Kubernetes Rdma SRIOV device plugin
Apache License 2.0
109 stars 27 forks source link

Configure ib0 for overlay/virtual netdevice #16

Open j0hnL opened 5 years ago

j0hnL commented 5 years ago

Can you elaborate on the steps necessary to "...configure ib0 or appropriate IPoIB netdevice as the parent netdevice for creating overlay/virtual netdevices."?

Is this supposed to work if you have multiple networks on the host compute nodes? For instance, my k8s runs over ethernet and I have IB installed on a few of the compute nodes. Am I able to launch pods and use the IB network between pods if it is not the default? Is it possible to change the CNI to default to an Infiniband if present?

paravmellanox commented 5 years ago

@j0hnL, in sriov mode, each container gets its own sriov based accelerated netdev (non overlay netdev). This is auto configured by this device plugin already.

if you are using shared mode of this device plugin, and intent to use overlay network such as calico, contiv etc CNI, than specify ib0 as parent interface in one of those plugin of choice. There is no specific ib0 configuration needed other than interface being up and right size mtu in your network. Default mtu should just work too. In both the modes pods on different and same host will be communicate with each other using IP packets (IPoIB) or overlay/encapulated packets over IPoIB ib0.

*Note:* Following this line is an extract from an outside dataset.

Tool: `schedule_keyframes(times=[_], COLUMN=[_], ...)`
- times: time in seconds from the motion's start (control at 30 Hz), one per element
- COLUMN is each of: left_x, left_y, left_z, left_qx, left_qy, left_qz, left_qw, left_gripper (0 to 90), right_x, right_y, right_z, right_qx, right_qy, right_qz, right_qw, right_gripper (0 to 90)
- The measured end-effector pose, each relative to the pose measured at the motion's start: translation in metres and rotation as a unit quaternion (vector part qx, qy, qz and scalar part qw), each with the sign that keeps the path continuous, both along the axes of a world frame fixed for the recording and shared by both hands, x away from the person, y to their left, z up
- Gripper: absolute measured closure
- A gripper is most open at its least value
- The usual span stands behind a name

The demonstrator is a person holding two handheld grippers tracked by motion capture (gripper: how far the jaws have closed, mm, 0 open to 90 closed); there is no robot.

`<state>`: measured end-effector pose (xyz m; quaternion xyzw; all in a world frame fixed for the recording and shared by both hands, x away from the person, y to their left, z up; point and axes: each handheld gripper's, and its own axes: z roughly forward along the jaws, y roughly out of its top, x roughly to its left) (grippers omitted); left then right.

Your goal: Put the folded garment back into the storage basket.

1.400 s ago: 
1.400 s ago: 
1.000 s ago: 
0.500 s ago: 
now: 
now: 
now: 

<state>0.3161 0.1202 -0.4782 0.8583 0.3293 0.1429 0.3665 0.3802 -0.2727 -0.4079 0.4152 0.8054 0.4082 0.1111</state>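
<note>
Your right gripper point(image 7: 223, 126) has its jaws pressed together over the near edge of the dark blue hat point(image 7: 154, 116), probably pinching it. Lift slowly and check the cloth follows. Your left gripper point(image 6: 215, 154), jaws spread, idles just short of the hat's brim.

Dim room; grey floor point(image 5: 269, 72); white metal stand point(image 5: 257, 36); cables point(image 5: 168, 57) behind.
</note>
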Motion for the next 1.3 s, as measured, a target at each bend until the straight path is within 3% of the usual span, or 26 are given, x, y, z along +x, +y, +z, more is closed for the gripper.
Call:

I didn't follow your question about CNI to default on ib0. I didn't follow your question

j0hnL commented 5 years ago

That's interesting, I guess I misunderstood how this is supposed to work. My hope was to use this plugin with Flannel to share the HCA with pods that use MPI to communicate over native InfiniBand, rather than IPoIB. Is there a measured benefit to using sriov mode versus just configuring your host adapter to use IPoIB? Thanks for the insight.

paravmellanox commented 5 years ago

@j0hnL, what you explained should work well in shared mode. Some of the other users at present are ok. to use it too. No sr-iov is almost at par with non sriov mode in terms of performance. It really depends on your use case/how you plan to deploy, how users intent to use this.

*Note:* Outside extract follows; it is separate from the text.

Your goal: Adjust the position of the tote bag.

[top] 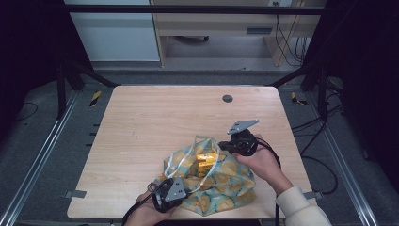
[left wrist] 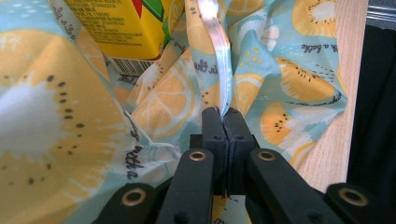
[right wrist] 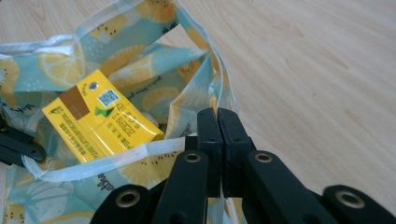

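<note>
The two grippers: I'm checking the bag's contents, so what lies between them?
A yellow carton lies in the fruit-print bag, between left gripper and right gripper, in the high view.

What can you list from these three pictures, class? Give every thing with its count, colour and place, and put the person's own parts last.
Fabric bag: one, light blue with yellow citrus slices, near edge of the table, mouth held open.
Carton: one, yellow with small print, lying inside the bag.
Table: one, pale wood, centre, with a dark round plug near its far edge.
Left gripper: one, black, shut on the bag's white-edged rim, near side.
Right gripper: one, black, shut on the bag's rim, right side.
Hands: two, left hand and right hand, each holding a gripper.
</note>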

If you are using rdmacm for establishing rdma connection between MPI processes, than shared mode cannot be used. You need individual rdma device and its upper IPoIB device. MPI has some environment flag to enable/disable rdmacm. I am not right person to dig that flag. You might find it or might already know. If you are interested in per rdma device statistics in future, you should consider moving to SR-IOV mode.